His mission had been to sneak up unseen to the tree that offered the family of red kites shelter and plant a listening device in it. No chance; they saw him before he could even get close. The sergeant - caution learned in the SAS meant he would give his name only as Frank - was rueful: 'I'd have outwitted a human enemy.'
The real enemies that Frank and his 70 Territorial Army colleagues were watching out for were collectors desperate to acquire the white and reddish- brown speckled eggs of the red kite, which, after centuries of persecution, was driven almost to extinction. Now there are 90 breeding pairs in Britain, most of them in the Welsh hills that Frank and his men have been secretly watching for the past five weeks.
Frank, 47, left the SAS five years ago and now runs a smallholding. But his surveillance skills made him an obvious choice to be put in charge of 70 soldiers of the Royal Regiment of Wales, called in by the Royal Society for the Protection of Birds. The work has military value: the soldiers learn to move about the countryside unseen and how to use the latest surveillance equipment.

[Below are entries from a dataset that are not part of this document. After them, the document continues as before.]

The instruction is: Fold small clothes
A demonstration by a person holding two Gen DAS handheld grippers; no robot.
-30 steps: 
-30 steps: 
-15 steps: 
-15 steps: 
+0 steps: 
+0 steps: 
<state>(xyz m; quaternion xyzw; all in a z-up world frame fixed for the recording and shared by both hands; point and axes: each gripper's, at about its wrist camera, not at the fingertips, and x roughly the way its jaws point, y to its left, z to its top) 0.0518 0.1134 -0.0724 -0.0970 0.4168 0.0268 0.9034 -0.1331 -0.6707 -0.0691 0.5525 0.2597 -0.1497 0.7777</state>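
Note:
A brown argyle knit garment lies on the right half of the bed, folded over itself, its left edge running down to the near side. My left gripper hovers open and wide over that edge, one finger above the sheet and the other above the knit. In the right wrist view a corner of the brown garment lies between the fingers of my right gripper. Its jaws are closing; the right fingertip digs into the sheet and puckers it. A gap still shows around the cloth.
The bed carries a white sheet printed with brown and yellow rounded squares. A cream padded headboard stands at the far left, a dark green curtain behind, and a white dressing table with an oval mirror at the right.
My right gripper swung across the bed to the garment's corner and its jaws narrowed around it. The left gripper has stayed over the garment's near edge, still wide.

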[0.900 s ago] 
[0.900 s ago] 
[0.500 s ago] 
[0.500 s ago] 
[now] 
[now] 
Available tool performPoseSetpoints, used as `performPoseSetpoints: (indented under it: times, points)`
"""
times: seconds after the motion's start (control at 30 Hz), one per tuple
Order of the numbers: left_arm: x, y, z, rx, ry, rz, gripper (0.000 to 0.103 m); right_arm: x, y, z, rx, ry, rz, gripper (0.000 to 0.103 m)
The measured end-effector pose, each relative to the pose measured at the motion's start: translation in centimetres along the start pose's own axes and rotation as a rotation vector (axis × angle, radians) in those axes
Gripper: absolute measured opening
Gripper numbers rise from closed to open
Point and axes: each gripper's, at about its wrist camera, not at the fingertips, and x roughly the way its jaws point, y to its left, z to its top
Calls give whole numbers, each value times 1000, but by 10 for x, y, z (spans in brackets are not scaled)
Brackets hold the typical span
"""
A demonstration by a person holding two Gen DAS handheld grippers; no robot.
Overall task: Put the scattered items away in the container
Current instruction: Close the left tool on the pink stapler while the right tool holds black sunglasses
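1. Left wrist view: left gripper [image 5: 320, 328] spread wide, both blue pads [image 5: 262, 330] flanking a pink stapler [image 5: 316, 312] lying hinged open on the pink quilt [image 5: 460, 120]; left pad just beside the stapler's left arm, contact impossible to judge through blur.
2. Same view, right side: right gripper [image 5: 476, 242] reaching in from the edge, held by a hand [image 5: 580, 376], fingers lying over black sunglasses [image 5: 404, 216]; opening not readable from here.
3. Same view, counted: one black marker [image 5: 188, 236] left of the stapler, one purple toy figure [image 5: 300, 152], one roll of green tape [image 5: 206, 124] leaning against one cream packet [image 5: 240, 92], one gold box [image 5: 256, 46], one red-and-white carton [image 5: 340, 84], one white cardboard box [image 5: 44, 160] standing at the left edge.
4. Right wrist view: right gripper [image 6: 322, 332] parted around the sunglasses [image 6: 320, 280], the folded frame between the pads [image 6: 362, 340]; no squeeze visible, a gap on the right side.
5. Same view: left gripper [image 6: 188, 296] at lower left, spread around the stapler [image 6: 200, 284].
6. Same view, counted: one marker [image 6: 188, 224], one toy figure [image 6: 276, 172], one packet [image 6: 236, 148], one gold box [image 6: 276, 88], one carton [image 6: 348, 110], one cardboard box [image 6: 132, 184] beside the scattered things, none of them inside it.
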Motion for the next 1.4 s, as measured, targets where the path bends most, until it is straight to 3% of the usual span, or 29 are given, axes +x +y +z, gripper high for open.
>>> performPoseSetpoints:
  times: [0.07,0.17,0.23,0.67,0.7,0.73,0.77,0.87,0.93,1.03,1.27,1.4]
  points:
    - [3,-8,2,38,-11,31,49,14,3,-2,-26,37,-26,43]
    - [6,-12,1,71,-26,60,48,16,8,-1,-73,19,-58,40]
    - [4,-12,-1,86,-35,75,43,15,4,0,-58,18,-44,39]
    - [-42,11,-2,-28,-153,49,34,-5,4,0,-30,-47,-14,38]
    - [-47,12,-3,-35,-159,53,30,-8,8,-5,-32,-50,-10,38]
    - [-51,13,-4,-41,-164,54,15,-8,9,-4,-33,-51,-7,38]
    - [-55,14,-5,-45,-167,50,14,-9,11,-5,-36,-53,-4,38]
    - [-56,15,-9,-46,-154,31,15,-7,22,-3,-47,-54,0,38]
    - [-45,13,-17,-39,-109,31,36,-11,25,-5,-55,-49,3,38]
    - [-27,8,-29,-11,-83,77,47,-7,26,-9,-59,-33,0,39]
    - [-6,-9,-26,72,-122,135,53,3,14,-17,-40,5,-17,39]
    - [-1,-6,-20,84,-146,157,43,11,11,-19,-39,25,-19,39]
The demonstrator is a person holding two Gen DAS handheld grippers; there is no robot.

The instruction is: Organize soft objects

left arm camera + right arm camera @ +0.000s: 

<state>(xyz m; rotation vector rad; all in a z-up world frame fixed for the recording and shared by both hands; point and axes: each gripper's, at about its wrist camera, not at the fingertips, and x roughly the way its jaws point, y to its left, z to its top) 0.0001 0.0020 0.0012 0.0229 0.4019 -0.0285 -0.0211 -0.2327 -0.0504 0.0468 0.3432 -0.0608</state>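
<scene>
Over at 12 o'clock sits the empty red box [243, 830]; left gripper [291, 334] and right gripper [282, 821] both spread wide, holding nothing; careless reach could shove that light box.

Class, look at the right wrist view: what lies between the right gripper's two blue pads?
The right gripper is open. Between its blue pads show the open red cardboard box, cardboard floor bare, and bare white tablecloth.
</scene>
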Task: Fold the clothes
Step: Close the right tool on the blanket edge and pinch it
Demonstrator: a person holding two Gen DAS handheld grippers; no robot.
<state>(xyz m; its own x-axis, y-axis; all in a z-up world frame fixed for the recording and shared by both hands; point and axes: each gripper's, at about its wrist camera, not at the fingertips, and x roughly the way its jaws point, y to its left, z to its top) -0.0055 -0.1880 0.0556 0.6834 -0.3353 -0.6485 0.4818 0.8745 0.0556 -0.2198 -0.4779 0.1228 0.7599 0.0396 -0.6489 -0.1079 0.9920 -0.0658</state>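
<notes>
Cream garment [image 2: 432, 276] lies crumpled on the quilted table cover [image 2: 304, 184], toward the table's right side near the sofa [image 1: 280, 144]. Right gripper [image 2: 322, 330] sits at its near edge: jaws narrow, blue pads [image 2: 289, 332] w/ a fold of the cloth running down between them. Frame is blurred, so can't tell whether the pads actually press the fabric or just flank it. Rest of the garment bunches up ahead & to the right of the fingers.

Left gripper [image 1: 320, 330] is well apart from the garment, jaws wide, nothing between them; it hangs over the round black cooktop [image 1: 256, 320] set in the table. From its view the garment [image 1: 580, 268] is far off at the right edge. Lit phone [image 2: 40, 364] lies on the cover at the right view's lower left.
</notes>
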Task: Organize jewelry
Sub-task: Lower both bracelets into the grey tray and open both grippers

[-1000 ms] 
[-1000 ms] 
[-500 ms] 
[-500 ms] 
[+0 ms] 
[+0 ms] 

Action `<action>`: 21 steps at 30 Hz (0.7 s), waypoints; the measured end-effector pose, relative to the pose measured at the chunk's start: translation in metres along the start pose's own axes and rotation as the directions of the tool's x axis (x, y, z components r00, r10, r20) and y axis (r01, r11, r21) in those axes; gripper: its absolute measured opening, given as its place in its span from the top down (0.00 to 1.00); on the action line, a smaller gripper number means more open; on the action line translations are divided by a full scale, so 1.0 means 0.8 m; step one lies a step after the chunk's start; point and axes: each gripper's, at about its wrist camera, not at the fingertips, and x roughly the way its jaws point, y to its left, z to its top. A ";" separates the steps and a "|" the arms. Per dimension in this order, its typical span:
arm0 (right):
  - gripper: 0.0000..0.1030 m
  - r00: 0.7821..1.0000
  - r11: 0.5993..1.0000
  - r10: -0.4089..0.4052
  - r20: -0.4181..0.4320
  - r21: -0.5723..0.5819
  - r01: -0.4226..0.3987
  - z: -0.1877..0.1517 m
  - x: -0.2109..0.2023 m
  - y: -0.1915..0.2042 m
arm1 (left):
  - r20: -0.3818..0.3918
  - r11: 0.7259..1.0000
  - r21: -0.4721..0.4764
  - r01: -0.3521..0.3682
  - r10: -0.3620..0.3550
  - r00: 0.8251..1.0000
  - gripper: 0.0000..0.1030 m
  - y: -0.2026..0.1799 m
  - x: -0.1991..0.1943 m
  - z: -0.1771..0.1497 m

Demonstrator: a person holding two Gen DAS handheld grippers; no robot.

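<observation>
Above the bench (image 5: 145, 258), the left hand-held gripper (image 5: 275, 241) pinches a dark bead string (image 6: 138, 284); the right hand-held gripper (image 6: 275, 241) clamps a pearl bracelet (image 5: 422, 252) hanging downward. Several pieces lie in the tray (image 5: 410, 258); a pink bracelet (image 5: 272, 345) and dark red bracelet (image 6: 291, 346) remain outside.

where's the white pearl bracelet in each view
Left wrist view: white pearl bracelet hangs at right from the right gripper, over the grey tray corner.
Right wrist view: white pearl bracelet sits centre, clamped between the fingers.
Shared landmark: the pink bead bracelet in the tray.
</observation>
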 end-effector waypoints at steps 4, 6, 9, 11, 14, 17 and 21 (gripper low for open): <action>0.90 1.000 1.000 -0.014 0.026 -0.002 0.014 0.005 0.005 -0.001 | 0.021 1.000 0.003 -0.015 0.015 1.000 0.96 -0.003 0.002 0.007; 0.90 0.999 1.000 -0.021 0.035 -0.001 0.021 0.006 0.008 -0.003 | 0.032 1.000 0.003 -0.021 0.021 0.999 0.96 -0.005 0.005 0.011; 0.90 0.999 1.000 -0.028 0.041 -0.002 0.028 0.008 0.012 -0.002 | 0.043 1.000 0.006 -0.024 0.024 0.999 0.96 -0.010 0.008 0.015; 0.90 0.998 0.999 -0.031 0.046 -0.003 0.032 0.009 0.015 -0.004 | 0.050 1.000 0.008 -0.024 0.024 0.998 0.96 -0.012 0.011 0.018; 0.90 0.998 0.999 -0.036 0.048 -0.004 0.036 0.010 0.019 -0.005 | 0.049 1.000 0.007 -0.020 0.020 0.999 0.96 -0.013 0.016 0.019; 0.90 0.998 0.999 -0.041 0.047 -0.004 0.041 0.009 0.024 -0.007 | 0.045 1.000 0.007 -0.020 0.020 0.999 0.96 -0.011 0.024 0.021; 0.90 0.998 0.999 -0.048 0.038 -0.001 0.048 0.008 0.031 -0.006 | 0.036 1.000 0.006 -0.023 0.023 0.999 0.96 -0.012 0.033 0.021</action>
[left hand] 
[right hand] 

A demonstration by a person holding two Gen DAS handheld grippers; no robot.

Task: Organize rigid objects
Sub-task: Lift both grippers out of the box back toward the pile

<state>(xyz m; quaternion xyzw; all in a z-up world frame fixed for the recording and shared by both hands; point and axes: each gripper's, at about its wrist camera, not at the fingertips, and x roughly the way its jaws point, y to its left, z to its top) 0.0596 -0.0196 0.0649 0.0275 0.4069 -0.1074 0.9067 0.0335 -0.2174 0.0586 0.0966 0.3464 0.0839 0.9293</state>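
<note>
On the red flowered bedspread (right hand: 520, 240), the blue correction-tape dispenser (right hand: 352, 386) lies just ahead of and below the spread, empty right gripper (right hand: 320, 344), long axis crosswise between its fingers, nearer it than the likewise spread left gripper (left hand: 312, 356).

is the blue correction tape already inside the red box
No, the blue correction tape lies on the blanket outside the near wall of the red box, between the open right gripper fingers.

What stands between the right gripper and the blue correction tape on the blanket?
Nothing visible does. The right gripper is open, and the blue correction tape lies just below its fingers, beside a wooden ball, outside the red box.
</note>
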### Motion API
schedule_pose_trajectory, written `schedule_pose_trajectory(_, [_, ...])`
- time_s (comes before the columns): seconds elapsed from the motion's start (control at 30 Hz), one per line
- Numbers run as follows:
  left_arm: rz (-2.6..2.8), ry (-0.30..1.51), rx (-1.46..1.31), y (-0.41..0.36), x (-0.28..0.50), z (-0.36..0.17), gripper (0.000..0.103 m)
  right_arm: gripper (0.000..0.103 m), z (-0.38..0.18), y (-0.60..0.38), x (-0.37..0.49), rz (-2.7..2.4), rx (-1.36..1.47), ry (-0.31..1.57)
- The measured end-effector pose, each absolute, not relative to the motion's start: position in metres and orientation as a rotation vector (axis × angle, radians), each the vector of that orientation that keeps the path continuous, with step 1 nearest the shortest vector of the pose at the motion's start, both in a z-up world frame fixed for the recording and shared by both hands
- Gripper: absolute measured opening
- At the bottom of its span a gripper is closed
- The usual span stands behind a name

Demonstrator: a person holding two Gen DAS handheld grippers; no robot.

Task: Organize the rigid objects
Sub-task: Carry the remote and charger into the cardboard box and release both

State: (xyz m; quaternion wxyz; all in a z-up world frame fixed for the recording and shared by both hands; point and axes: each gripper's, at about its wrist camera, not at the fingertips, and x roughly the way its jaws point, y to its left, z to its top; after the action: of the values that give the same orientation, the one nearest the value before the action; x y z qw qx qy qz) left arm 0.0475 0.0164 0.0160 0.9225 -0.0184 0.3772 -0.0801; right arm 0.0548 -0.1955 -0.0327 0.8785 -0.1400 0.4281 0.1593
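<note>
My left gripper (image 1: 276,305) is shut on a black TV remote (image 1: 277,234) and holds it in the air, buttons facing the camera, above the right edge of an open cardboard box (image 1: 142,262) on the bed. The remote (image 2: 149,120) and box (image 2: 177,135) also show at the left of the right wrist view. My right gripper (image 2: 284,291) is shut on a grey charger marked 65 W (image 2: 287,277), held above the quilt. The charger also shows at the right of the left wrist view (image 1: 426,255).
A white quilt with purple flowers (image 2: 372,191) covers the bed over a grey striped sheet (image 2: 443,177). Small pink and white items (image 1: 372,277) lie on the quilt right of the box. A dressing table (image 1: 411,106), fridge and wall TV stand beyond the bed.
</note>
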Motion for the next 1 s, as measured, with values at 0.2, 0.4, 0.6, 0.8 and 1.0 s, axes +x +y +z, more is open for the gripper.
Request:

The nest that worried Frank was in a large oak tree on a rocky hillside in the Elan Valley, Powys. It was near a footpath providing easy access for thieves, and a nearby wood was ample cover for an escape. The radio microphone was needed so the soldiers on 24- hour guard duty in an observation post 300 yards away could listen as well as keep watch with night- sight binoculars. But it had to be done without upsetting the kites. They will abandon nest and eggs if disturbed too often.
'It's an offence to disturb the birds, even if there's no intention of stealing the eggs,' Frank explained. 'Once they abandon the nests, that's it. No chicks.'
The Nightingale, Sunday Review
(Photograph omitted)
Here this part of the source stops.